Exercise instructions:
For the material below, return exactly the lines starting at the one holding "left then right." and ending at the one holding "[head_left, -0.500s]", counting both as part of the range.

Provided data:
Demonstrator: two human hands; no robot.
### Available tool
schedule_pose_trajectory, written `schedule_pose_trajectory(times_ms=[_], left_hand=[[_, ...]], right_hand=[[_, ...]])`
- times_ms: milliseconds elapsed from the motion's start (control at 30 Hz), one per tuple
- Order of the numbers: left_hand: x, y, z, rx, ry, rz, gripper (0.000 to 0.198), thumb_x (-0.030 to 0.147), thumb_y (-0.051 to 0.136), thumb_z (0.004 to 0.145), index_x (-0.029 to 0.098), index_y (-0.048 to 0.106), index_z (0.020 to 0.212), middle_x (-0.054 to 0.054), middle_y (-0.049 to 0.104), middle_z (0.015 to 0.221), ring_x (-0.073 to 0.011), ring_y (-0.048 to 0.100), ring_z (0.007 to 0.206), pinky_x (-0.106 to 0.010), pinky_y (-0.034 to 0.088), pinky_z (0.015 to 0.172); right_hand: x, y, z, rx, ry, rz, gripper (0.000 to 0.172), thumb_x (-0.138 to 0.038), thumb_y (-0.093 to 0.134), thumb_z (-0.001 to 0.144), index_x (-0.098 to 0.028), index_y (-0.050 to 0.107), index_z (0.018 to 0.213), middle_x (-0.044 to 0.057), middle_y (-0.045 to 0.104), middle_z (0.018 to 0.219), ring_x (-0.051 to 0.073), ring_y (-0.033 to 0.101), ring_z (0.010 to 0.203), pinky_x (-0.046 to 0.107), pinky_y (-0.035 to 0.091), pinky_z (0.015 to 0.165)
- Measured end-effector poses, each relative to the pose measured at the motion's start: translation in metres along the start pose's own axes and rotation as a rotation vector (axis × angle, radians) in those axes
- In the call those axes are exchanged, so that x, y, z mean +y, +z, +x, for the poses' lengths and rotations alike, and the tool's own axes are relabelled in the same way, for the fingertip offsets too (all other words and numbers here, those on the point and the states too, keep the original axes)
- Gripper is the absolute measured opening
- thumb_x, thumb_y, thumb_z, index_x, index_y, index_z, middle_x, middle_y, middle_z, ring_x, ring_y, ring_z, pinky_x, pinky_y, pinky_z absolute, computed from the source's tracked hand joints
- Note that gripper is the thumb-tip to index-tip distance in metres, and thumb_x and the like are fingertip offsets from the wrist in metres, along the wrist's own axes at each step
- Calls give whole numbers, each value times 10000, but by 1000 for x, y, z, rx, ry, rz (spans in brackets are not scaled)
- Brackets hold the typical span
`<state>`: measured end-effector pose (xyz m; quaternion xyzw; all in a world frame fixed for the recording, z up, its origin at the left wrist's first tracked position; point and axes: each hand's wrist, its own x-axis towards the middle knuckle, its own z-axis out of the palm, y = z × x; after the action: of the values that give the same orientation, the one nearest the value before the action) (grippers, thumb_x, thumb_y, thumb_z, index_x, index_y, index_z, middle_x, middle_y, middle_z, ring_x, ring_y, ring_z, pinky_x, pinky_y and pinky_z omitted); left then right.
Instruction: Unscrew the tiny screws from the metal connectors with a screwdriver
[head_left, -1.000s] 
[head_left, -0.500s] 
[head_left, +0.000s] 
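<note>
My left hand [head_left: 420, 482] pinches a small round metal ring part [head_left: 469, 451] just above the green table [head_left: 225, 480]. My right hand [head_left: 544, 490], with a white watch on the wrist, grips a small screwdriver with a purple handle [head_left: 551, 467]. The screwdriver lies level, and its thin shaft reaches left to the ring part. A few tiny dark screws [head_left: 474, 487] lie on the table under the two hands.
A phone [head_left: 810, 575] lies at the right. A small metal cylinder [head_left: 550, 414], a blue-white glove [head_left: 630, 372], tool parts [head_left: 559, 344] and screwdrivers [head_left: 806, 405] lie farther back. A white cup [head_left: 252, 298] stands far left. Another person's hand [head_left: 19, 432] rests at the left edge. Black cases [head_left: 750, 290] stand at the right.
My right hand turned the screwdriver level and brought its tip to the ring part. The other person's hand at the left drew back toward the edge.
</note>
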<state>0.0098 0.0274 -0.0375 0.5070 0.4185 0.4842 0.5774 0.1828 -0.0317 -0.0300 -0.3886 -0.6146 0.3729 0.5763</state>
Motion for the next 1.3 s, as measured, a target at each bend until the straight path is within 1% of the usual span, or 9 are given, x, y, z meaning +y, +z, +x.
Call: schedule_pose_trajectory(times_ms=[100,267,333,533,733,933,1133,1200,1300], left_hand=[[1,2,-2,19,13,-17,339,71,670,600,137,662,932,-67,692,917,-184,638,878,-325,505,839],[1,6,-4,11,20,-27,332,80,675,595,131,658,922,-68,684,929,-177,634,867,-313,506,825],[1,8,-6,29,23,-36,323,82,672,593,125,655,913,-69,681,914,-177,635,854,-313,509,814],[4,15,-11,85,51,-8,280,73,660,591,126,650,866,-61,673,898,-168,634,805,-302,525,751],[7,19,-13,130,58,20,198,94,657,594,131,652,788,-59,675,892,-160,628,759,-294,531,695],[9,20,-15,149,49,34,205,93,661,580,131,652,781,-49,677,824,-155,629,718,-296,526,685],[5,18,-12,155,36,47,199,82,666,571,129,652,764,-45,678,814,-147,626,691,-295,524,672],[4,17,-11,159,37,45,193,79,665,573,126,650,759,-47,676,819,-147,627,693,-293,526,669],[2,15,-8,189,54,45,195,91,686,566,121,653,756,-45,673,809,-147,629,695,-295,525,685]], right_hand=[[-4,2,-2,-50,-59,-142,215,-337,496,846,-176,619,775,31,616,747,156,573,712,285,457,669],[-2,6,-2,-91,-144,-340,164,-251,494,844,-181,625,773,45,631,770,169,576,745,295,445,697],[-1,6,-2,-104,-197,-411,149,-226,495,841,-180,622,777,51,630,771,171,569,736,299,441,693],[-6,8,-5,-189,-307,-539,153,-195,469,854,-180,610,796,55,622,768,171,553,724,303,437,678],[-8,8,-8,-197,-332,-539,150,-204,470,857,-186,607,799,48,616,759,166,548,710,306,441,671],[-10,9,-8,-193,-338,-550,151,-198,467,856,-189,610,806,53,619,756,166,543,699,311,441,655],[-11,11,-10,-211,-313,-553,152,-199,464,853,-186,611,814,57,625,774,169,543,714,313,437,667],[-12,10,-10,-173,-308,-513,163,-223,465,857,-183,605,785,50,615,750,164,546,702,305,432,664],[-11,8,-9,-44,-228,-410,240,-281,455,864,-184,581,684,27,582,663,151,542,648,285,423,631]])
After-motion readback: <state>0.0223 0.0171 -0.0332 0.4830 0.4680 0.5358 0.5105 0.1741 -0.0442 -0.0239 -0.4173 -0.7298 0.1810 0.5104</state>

Your solution:
`<state>`: measured end-effector pose (xyz m; quaternion xyzw; all in a world frame fixed for the recording, z up, its origin at the left wrist's first tracked position; point and axes: each hand's wrist, its own x-axis towards the middle knuckle, its own z-axis out of the palm, y = z × x; after the action: of the values that give the same orientation, the one nearest the value before the action) (grippers, thumb_x, thumb_y, thumb_z, index_x, index_y, index_z, middle_x, middle_y, middle_z, ring_x, ring_y, ring_z, pinky_x, pinky_y and pinky_z omitted); left then right.
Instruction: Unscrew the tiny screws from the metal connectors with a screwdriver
[head_left, -1.000s] 
[head_left, -0.500s] 

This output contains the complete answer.